The food came from the local Congregational church, from workers at the county courthouse, from neighbors and friends and farmers for 20 miles around. There was enough to stuff a hungry harvest crew of 70 and put on a formidable spread for a good-sized chunk of this town of 1,775.
Families left their own wheat standing in the fields to donate their combines, trucks and sweat to bring in Heider's crop in a harvest bee.
The wind battered the farmers in their feed caps and T-shirts and whistled through the teeth of the combines. It blew over the empty husk of the combine Heider died in, which still sits in his field, a grim reminder of where, but for the grace of God, they could have been.
Their mammoth machines bucked and chewed through the fields to harvest 60,000 bushels of Heider's crop in a single day - hard work and necessary work. But not work for Heider's family to do alone. Not now.
Heider would have done the same for them, they said. And so they worked carefully, combing the fields as if they were their own. They took care even on the tricky slopes, and on the patches where the wheat was blown flat and a man has to go slow and lay the combine header down just so to get up every golden grain.
Evelyn Heider, Bob's wife of 43 years, watched it all and wept.
Hers were tears of grief and gratitude.
From the windows of the home her husband built, she looks out now on bittersweet fields. Each time she leaves her driveway, she weaves past the scarred ground.
When she speaks of her husband, she puts one hand to her throat, as if to push the pain back down. She fingers a tiny gold necklace given to her by a granddaughter after Heider's death. It reads: "He loved. Was loved. And is missed."
Evelyn Heider, 61, lost her father in a farm accident, too. She thought maybe, just maybe, when she eclipsed his age of 57, her family would be safe. The fire proved her wrong.
"We both just loved the farm," she said, sitting in a living room crowded with the scent of funeral flowers. "We worked side by side for 43 years to build the farm up. Everything was so perfect; we had just gotten it the way we wanted it. Bob was so happy."
Pink roses and tomatoes flourished out back. The day Heider died, Evelyn had made his favorite hot-dog casserole for lunch, and said a cheerful "see you tonight" as he headed to the fields. "I just never knew that when he got up from that table I wouldn't see him again."
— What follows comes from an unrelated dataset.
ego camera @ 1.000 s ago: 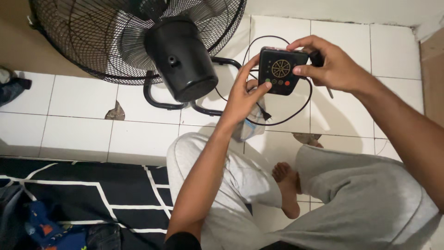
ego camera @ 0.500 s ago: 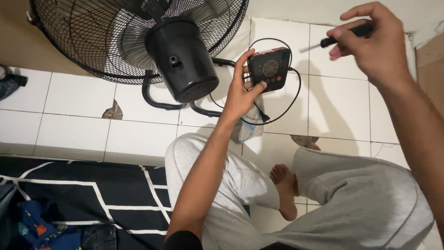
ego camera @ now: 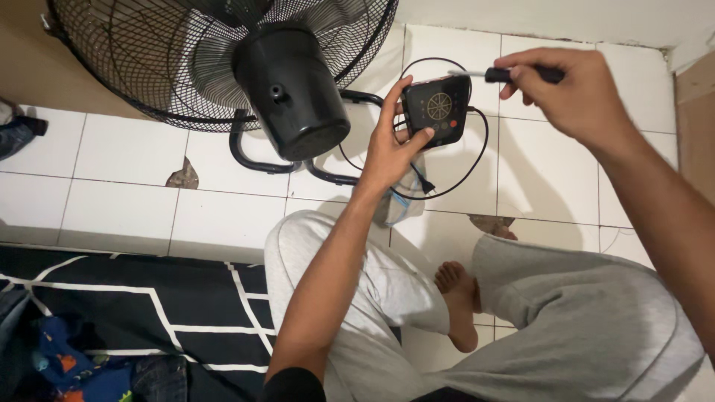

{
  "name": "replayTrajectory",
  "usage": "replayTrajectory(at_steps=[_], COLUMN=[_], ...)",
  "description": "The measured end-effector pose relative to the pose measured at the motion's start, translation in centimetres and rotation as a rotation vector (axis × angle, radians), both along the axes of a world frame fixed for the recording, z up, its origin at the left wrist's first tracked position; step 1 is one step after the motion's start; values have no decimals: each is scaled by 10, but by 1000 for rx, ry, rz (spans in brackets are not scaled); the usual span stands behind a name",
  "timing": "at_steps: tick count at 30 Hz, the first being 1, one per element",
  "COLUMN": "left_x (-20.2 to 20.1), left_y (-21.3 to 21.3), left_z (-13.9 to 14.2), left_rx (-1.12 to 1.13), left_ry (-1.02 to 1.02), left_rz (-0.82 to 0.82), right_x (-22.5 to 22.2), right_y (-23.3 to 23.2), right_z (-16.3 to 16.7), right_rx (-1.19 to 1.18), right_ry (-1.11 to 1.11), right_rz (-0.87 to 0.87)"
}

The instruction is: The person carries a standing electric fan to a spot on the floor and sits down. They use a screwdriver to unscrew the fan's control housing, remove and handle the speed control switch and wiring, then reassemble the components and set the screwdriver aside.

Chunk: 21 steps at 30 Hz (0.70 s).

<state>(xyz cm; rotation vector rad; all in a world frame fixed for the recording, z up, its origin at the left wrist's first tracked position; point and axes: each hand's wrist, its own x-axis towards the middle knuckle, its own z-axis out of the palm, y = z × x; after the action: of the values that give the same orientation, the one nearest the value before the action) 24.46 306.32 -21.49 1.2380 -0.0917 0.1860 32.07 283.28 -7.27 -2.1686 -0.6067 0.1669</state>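
Two hands are working above the white tiled floor (ego camera: 119, 156), and both are occupied. Your left hand (ego camera: 391, 149) is gripping a small black rectangular control panel (ego camera: 438, 110) with a round dial and coloured buttons on its face; the fingers are wrapping around its left edge and your thumb is pressing on its lower front, so the panel is sitting just above and to the right of your palm, tilted toward you. Your right hand (ego camera: 577, 93) is clenching the black handle of a slim screwdriver (ego camera: 495, 74), with the metal shaft pointing left and its tip hovering at the upper right corner of the panel; whether the tip is touching the panel, you cannot tell from this view. The panel is lying between your two hands, held up off the floor.

A thin black power cable (ego camera: 477, 160) is looping around and below the panel, with its plug lying on the tiles near your left wrist. To the left of the panel, a large black floor fan (ego camera: 290, 89) with a wire mesh guard is lying tilted, its round motor housing facing you and its curved tubular stand resting on the tiles. You are sitting cross-legged in grey trousers (ego camera: 588, 327), one bare foot (ego camera: 458, 298) showing between your knees. A black rug with white lines (ego camera: 134, 298) is lying at your left.
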Motion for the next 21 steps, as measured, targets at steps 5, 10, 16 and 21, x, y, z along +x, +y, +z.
replayTrajectory(at_steps=[5,10,16,21], left_x=[-2,-2,-6,-10], left_y=[-5,-7,-9,-8], left_z=[3,4,8,14], left_rx=[-87,25,135,294], left_ry=[6,21,-124,-139], left_rz=[-11,43,131,191], right_x=[-3,-16,-28,-32], right_y=[3,13,31,42], right_z=[-6,0,10,-2], right_rx=[-110,-583,-616,-557], right_ry=[-165,-333,-56,162], right_rz=[165,190,124,65])
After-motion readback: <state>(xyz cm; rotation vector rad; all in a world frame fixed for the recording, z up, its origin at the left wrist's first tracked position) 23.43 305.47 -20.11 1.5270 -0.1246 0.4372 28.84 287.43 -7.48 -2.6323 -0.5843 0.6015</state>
They met when she was in first grade and married when she was 18. She picked up a recent photo of them at a dinner party and said: "You see the way he looked at me? We were still so infatuated with each other."
They raised four children, and built their farm up from 500 acres to 4,500, a few acres at a time, taking smart risks and working long hours. Their son, Jim, 41, groomed for years to follow in his father's footsteps, will run the farm with Evelyn now.
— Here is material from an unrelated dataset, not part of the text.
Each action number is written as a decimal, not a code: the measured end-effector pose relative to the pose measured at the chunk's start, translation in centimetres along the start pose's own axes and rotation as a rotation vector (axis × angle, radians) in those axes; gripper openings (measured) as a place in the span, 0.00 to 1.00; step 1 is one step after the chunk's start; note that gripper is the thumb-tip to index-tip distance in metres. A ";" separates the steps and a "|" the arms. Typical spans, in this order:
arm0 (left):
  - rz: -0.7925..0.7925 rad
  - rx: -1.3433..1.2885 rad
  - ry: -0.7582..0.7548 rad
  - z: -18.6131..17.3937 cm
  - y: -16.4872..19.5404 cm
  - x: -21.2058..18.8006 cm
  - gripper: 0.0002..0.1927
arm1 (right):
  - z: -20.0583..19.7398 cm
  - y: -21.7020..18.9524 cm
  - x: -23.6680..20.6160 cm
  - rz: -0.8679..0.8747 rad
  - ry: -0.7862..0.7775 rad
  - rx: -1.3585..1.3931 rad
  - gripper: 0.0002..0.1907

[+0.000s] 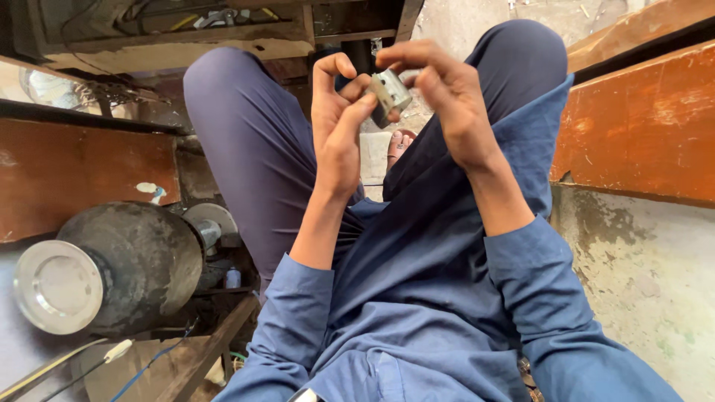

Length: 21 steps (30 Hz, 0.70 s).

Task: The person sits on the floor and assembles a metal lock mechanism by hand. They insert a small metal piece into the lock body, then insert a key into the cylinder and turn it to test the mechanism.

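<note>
A small grey metal block (389, 95) with holes in one face is held up between my knees. My left hand (339, 123) pinches its left side with thumb and fingers. My right hand (447, 97) curls over its top and right side, fingertips on the block. Both forearms come out of rolled blue sleeves. I sit with legs in dark blue trousers drawn up, and a bare foot (401, 143) shows below the hands.
A dark round motor-like machine (126, 264) with a shiny metal disc (58, 286) stands at lower left, cables beside it. Worn wooden boards (640, 119) run along the right, a rough concrete wall (640, 275) beneath. A cluttered wooden shelf (194, 30) lies ahead.
</note>
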<state>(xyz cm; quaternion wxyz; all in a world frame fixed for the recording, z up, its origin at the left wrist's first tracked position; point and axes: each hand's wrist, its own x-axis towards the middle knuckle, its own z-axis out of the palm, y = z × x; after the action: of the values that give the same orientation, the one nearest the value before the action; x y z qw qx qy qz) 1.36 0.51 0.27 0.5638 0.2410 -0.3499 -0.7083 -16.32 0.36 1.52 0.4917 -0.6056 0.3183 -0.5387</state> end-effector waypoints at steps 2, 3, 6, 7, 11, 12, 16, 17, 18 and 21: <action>-0.006 -0.076 -0.004 -0.9 0.0 0.1 0.16 | 0.2 0.0 -0.1 0.060 -0.048 0.014 0.22; 0.000 -0.086 -0.015 -1.2 -0.1 0.0 0.16 | 0.2 0.1 -0.2 0.090 -0.073 0.021 0.22; 0.025 -0.002 -0.010 -1.7 -0.3 0.0 0.11 | 0.3 0.6 -0.5 0.165 0.007 0.066 0.19; 0.026 0.033 0.001 -1.6 -0.3 0.0 0.10 | 0.3 0.7 -0.7 0.140 0.030 0.067 0.18; 0.025 0.180 0.040 -0.8 -0.4 -0.1 0.11 | 0.0 1.1 -1.0 0.070 0.121 -0.019 0.20; 0.033 0.243 0.038 -0.6 -0.4 0.0 0.12 | 0.0 1.1 -1.1 0.063 0.146 -0.057 0.21; 0.267 0.630 0.041 0.0 -0.4 0.1 0.15 | 0.3 1.0 -1.2 0.034 0.231 -0.209 0.23; 0.268 0.654 0.055 0.0 -0.5 0.1 0.14 | 0.5 0.9 -1.2 0.021 0.234 -0.255 0.23; 0.270 0.678 0.070 0.0 -0.5 0.1 0.14 | 0.6 0.9 -1.1 -0.005 0.232 -0.327 0.23; 0.246 0.616 0.086 -0.3 -0.8 0.3 0.13 | 1.0 0.4 -0.7 -0.111 0.224 -0.592 0.25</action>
<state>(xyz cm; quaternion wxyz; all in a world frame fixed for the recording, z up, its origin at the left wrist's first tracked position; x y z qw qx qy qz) 1.02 0.21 -0.53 0.5600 0.3859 -0.5497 -0.4852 -15.42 1.09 0.98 0.2259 -0.6755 0.4797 -0.5123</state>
She says she can never leave this house that is packed so full with memories. She is strong enough to face his empty chair in the living room, his clothes still hanging in the closet, the king-size mattress they both thought was too big.
"I feel so empty. But I have to go on because I know he would want me to."
And so Evelyn Heider stood watch as the tractor-trailers of grain roared past to store their crop at the grain elevator. She watched the armada of combines and was buoyed by love manifest in work, done together by people who cared about her and her family when it mattered most.
"I've been friends and neighbors with the Heiders my whole life. So I had to make sure I got in on this," said Don Dirks. "I've got to drive past that burned field every day, and it feels terrible.
"Today, doing this, I feel a little better. We are doing this harvest bee for ourselves, too."
Neighbors there for each other
Erin Weber, 18, watched golden wheat disappear into the teeth of her combine and thought about why she came. "It makes me feel good about myself to know they need us and that we are here for them."
Howard Reimer, who helped organize the harvest bee, estimated that $4 million worth of equipment was mobilized, including 38 combines and 28 tractor-trailers.
"It's just good people doing a good thing," Reimer said. "This is rural America, and it's one of those things we are good at. . . . We would not have thought of not doing this. It's how farm people are."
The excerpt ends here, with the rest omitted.